Task goal:
What is needed is an exact copy of the whole listing below, with no pictures.

Provided material:
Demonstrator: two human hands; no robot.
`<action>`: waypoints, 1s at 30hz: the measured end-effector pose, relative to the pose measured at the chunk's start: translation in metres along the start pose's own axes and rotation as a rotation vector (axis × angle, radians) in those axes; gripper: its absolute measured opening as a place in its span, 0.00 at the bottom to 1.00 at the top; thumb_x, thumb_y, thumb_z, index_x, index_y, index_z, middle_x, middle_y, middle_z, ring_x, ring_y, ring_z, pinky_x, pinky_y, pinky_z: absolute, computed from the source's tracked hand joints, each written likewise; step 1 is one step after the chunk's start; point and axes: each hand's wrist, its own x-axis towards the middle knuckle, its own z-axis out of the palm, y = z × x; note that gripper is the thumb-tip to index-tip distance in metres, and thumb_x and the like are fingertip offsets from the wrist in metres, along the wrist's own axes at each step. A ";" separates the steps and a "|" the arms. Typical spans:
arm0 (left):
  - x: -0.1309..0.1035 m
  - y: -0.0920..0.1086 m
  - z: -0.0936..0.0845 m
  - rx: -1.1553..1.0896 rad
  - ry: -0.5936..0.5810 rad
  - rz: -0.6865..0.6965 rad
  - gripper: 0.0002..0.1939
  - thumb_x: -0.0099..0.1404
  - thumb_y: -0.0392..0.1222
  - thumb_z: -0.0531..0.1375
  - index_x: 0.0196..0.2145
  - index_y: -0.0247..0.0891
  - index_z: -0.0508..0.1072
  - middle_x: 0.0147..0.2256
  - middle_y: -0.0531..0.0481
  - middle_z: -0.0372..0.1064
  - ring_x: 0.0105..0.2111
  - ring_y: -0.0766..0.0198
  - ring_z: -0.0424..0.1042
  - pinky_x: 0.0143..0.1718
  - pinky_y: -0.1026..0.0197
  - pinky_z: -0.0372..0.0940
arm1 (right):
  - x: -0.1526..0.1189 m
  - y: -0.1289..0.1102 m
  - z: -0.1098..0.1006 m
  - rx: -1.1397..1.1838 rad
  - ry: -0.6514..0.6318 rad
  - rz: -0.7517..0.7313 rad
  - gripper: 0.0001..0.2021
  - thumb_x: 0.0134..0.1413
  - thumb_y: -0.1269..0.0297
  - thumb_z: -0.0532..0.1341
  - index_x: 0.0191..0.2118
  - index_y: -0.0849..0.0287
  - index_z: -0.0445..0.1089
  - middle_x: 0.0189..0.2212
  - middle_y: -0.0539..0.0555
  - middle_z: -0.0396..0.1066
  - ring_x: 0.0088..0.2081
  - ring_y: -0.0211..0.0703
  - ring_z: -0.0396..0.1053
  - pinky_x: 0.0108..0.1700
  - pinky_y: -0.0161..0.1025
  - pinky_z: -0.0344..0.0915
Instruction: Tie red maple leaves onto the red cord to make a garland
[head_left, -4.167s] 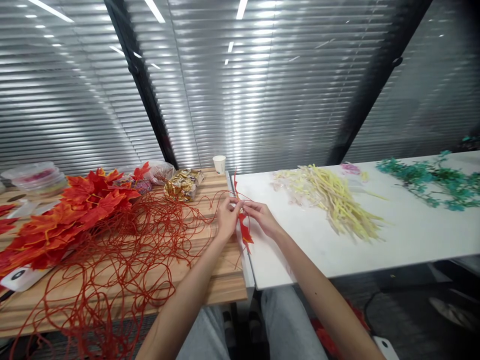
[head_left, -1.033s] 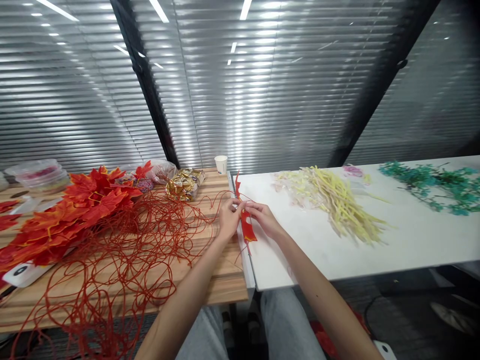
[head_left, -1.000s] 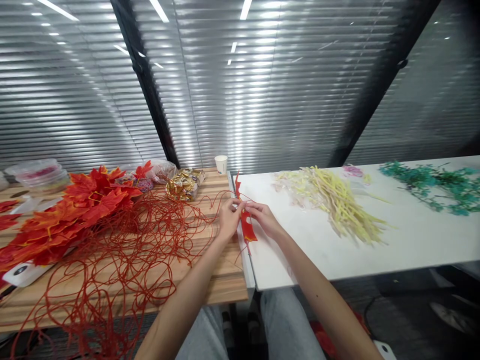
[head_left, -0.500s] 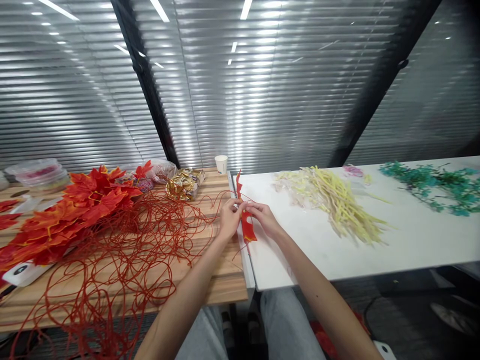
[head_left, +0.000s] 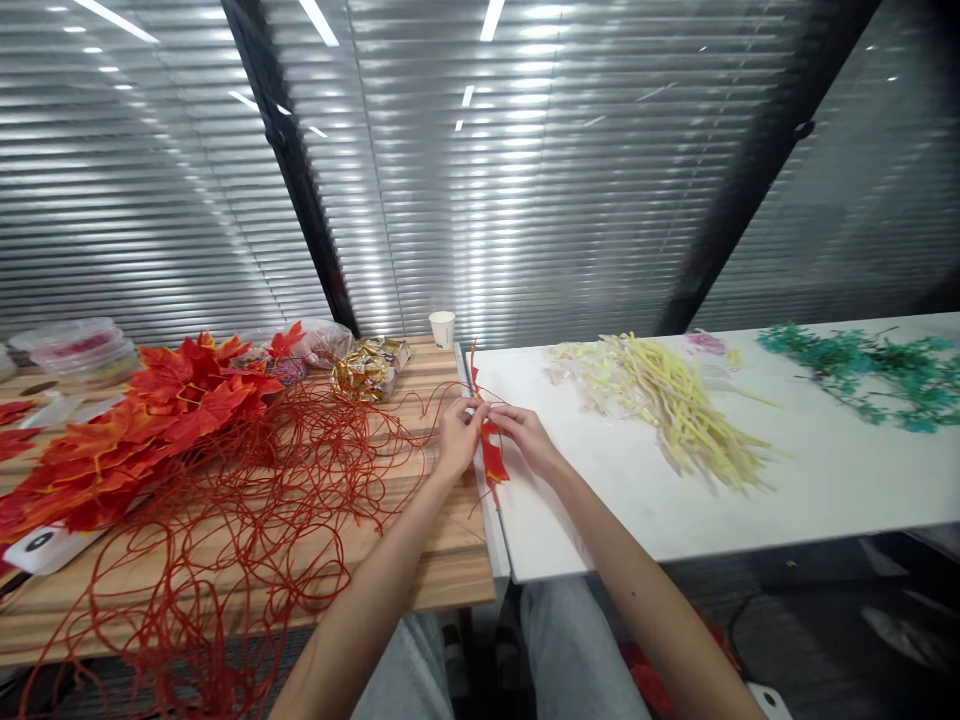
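Both hands meet above the seam between the two tables. My left hand [head_left: 459, 432] has its fingers pinched on a red leaf [head_left: 494, 458] with yellow edges. From the other side, my right hand [head_left: 525, 432] pinches the same leaf, its fingertips touching those of the left. A narrow part of the leaf sticks up beyond the fingers, and the wider part hangs toward me. Thin red cord [head_left: 300, 450] lies in a loose tangle left of my hands, with a strand running up to them.
The wooden table [head_left: 442, 580] bears a pile of red leaves [head_left: 180, 400], gold wrappers [head_left: 371, 368], plastic tubs [head_left: 79, 350] and a paper cup [head_left: 442, 329]. Yellow stems [head_left: 667, 400] and teal sprigs [head_left: 877, 370] lie on the white table [head_left: 600, 520].
The red leaf has turned slightly between my fingers, and its lower end has shifted a little to the left. My hands remain in nearly the same place.
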 end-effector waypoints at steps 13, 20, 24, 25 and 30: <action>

Exercise output:
Demonstrator: two human hands; no robot.
`<action>`: waypoints, 1s at 30hz: the measured end-effector pose, relative to the pose measured at the chunk's start: translation in metres along the start pose's own axes and rotation as a rotation vector (axis × angle, radians) in those axes; gripper: its absolute measured opening as a place in its span, 0.00 at the bottom to 1.00 at the top; thumb_x, thumb_y, thumb_z, index_x, index_y, index_z, middle_x, middle_y, middle_z, ring_x, ring_y, ring_z, pinky_x, pinky_y, pinky_z: absolute, computed from the source's tracked hand joints, each written likewise; step 1 is one step after the chunk's start; point and axes: each hand's wrist, its own x-axis towards the middle knuckle, its own z-axis out of the palm, y = z × x; note that gripper is the thumb-tip to index-tip distance in metres, and thumb_x and the like are fingertip offsets from the wrist in metres, along the wrist's own axes at each step. A ";" separates the steps and a "|" the arms. Typical spans:
arm0 (left):
  - x: -0.1309..0.1035 m
  - y: -0.0920..0.1086 m
  - z: -0.0936..0.0845 m
  - rx: -1.1553..1.0896 rad
  - ry: -0.5936..0.5810 rad
  - rz: -0.6865..0.6965 rad
  - gripper: 0.0002..0.1939
  - thumb_x: -0.0099..0.1404
  - thumb_y: -0.0392..0.1222
  - thumb_z: -0.0531..0.1375
  - index_x: 0.0196..0.2145
  - index_y: -0.0247..0.0891
  - index_z: -0.0508..0.1072
  - middle_x: 0.0147..0.2256
  - middle_y: -0.0531..0.0481
  - middle_z: -0.0372..0.1064
  - ring_x: 0.0105..0.2111
  - ring_y: -0.0766..0.0198
  - ring_z: -0.0424..0.1042
  - pinky_x: 0.0143..0.1718
  - pinky_y: -0.1026..0.0197
  - pinky_z: -0.0372..0.0940
arm1 (right):
  - x: -0.1526..0.1189 m
  - y: -0.1289..0.1102 m
  - z: -0.1098..0.1006 m
  - rx: -1.1397..1.1838 rad
  - ry: -0.6514..0.6318 rad
  - rz: -0.7517..0.7313 rad
  - gripper: 0.0001..0.2021
  - thumb_x: 0.0134..0.1413
  - thumb_y: -0.1269..0.0297
  - thumb_z: -0.0532..0.1341
  - index_x: 0.0191..0.2118
  - index_y: -0.0849..0.0287
  - index_z: -0.0445..0.1089
  - middle_x: 0.0189..0.2212
  - middle_y: -0.0539..0.0555
  - middle_z: -0.0396..0.1066
  - ring_x: 0.0088..0.2081
  - ring_y: -0.0211..0.0703
  - ring_z: -0.0396..0.1053
  - pinky_x: 0.0108..0.1700
  - pinky_y: -0.0161..0.1025
  - pinky_z: -0.0344..0.0915
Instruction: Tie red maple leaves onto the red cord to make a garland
[head_left, -4.167s] 
[head_left, -1.033s] 
[head_left, -1.000s] 
[head_left, -0.500s] 
[head_left, +0.000s] 
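Both hands meet above the seam between the two tables. My left hand [head_left: 459, 432] has its fingers pinched on a red leaf [head_left: 494, 458] with yellow edges. From the other side, my right hand [head_left: 525, 432] pinches the same leaf, its fingertips touching those of the left. A narrow part of the leaf sticks up beyond the fingers, and the wider part hangs toward me. Thin red cord [head_left: 300, 450] lies in a loose tangle left of my hands, with a strand running up to them.
The wooden table [head_left: 442, 580] bears a pile of red leaves [head_left: 180, 400], gold wrappers [head_left: 371, 368], plastic tubs [head_left: 79, 350] and a paper cup [head_left: 442, 329]. Yellow stems [head_left: 667, 400] and teal sprigs [head_left: 877, 370] lie on the white table [head_left: 600, 520].
The red leaf has turned slightly between my fingers, and its lower end has shifted a little to the left. My hands remain in nearly the same place.
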 end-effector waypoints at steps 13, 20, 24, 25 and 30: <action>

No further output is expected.